Ch5

Chapter 5. Presentations

Selection of a presentation format for a MAP will depend on the local needs and applications that it is designed to support. A MAP for use in the creation or transcription of metadata values by catalogers and other staff should provide human-readable guidance, perhaps including detailed instructions for creating, selecting, and formatting values. When using metadata-creation tools, a machine-readable MAP can pass customizations and constraints such as value data type, cardinality, and VESs for the selection of values to a data-entry form. In these cases an additional human-readable format may also be helpful during descriptive work. For some applications, metadata values for digital objects such as file format, size, and checksum may be generated or extracted based on the specifications in a machine-readable MAP, with no need for human-readable guidance at the point of metadata creation.

Natural Language MAPs

To successfully implement any MAP, the requirements for a metadata model will need to be provided in human-readable format at some point, even if only as a set of specifications provided to software developers. A large portion of existing MAPs have been designed expressly for reading and use by humans. This makes sense in the context of libraries, where metadata is often created by staff who need a comprehensive set of instructions to perform their work.

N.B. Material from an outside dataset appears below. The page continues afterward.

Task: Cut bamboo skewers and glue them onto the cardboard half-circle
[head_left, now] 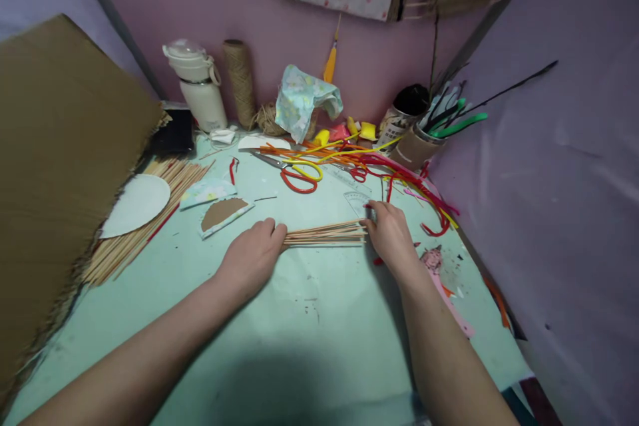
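A small bundle of thin wooden sticks (324, 234) lies level between my two hands, just over the table. My left hand (257, 246) is closed round its left end, the fingertips partly hidden. At the other end, my right hand (388, 229) has its fingers bent in against the stick tips; the palm side is out of sight. Left of my left hand lie a half-round cardboard piece (227, 213) edged with floral cloth and a folded floral cloth piece (207, 192). Beyond the bundle are red-and-yellow-handled scissors (298, 176) and a clear protractor ruler (358, 200).
A large cardboard sheet (70, 146) stands at the left, beside more loose sticks (150, 226) and a white oval (137, 205). Coloured pipe cleaners (399, 170) spread along the back. Pink-handled pliers (446, 289) lie right of my right arm. A bottle (202, 96) and twine roll (239, 83) stand behind.
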A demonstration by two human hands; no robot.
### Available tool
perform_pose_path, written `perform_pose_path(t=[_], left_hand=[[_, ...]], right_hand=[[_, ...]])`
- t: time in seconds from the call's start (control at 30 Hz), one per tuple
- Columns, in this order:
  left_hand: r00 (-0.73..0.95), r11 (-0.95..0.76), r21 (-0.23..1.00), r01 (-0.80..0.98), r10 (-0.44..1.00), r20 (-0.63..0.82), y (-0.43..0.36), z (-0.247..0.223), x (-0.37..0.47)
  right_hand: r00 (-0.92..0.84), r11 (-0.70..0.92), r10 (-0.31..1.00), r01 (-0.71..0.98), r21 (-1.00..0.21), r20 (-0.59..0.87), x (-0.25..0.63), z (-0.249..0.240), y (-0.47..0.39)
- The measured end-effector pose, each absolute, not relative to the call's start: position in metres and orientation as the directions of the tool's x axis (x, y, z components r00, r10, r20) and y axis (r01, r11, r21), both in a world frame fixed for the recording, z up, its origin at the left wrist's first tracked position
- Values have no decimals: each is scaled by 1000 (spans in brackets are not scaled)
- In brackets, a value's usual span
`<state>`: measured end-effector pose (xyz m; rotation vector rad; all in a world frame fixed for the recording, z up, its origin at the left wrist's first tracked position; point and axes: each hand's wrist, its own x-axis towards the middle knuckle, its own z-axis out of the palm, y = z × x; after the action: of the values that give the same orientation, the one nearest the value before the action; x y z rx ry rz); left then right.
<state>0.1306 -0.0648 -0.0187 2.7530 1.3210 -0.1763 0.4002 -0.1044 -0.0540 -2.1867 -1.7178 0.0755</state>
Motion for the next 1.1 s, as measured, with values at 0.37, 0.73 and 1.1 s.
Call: perform_pose_path(t=[0.37, 0.73, 1.1], left_hand=[[712, -707, 168, 686, 701, 46, -62, -33, 121], [724, -719, 113, 685, 689, -7, -89, -57, 123], [716, -712, 88, 697, 697, -29, -95, -57, 127]], right_hand=[[437, -241, 857, 808, -537, 273, 395, -49, -103], [517, -176, 787, 712, -680, 337, 387, -30, -109], [511, -141, 784, 701, -699, 354, 387, -28, -112]])
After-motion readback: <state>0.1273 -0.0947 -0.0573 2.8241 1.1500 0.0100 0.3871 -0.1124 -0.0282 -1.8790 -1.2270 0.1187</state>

The Metadata Application Profile Clearinghouse Project reflects the prevalence of human-readable MAP presentations. This online resource provides access to MAPs submitted by a variety of organizations, with a focus on those created for use in describing collections in digital repositories. While the Clearinghouse provides only a very small cross section of MAPs, the prevalence of human-readable formats is remarkable: all eighteen organizations that have submitted MAPs to date use one or more human-readable versions, and only one of these has provided versions for machine processing.1

Many questions arise for metadata creators in the process of describing information resources. Content standards for library cataloging are complex, and the need for guidance makes it unsurprising that human-readable MAP formats are the most commonly used in libraries, as they can provide the rules for generating metadata alongside examples of properly formed values and other relevant information. The popularity of human-readable MAP formats means that there are abundant examples in this category.

The BIBCO Standard Record

The BIBCO Standard Record (BSR) RDA Metadata Application Profile is a baseline set of elements applicable to the description of a wide variety of resource formats commonly collected by libraries. It was created by the Library of Congress Program for Cooperative Cataloging’s (PCC) BIBCO program in support of its work to improve the quality of bibliographic description and support efficient cataloging. The ninety-six (as of fiscal year 2020) BIBCO member institutions and “funnels”—groups of libraries or individual catalogers that work together to contribute records—as well as other institutions that have adopted the standard voluntarily, use it as fundamental guidance for creating catalog records.2

The BSR is presented in a human-readable, primarily tabular format and provides information including the following:

  • headings enumerating physical and intellectual entities for description—for example, “Identifying Works & Expressions,” “Identifying Manifestations & Items,” and “Describing Carriers”
  • properties (referred to in the BSR as “elements”) grouped under these headings and others

For each element, the following information may be given:

  • for each element taken from the Resource Description and Access (RDA) set of properties, a link to detailed online guidance where available
  • notes including information about specific formats for which the element is recommended or required, additional instructions for recording values, and information about where to find additional guidance

Wikidata Application Profiles

Wikidata is a free and open linked-data knowledge base and, like the ubiquitous Wikipedia platform, a project of the nonprofit Wikimedia Foundation. As evidenced by a Library of Congress PCC pilot project launched in 2020 to explore its use, with more than seventy institutional pilot participants including many college and university libraries in the United States, its visibility as both an editing tool and publishing platform for bibliographic description is increasing.3

Many communities are developing and publishing human-readable MAPs to guide resource description in the Wikidata platform, including MAPs for use describing books, periodicals, and video games. The MAP published by WikiProject Books provides an enumeration of several conceptual entities that may be used to create bibliographic descriptions, including written works; versions, editions, or translations; exemplars; and manuscripts. Properties recommended for use with each are provided in a tabular format. For each property, information including the following is provided:4

  • a property label and an ID linking to a full definition
  • a required data type for values
  • a property description providing brief guidance for entering values
  • examples of use, linking to existing item descriptions

Encoded MAPs

The continuing evolution of software tools used to create, manage, and serve metadata provides increasing opportunities for MAPs to integrate directly with them. As a result, growing numbers of encoded, machine-readable MAPs are available as examples. Many of these MAPs have been developed for RDF applications.

BIBFRAME Profiles

BIBFRAME Profiles are MAPs for describing specific kinds of entities: instances of the resource classes defined in the BIBFRAME RDF vocabulary.5 They encode definitions in a way that can be interpreted by a specific software tool, the BIBFRAME Editor, which uses the encoded information to generate data-entry forms. The form input provided by a user is combined with information from the Profile to create an RDF metadata instance.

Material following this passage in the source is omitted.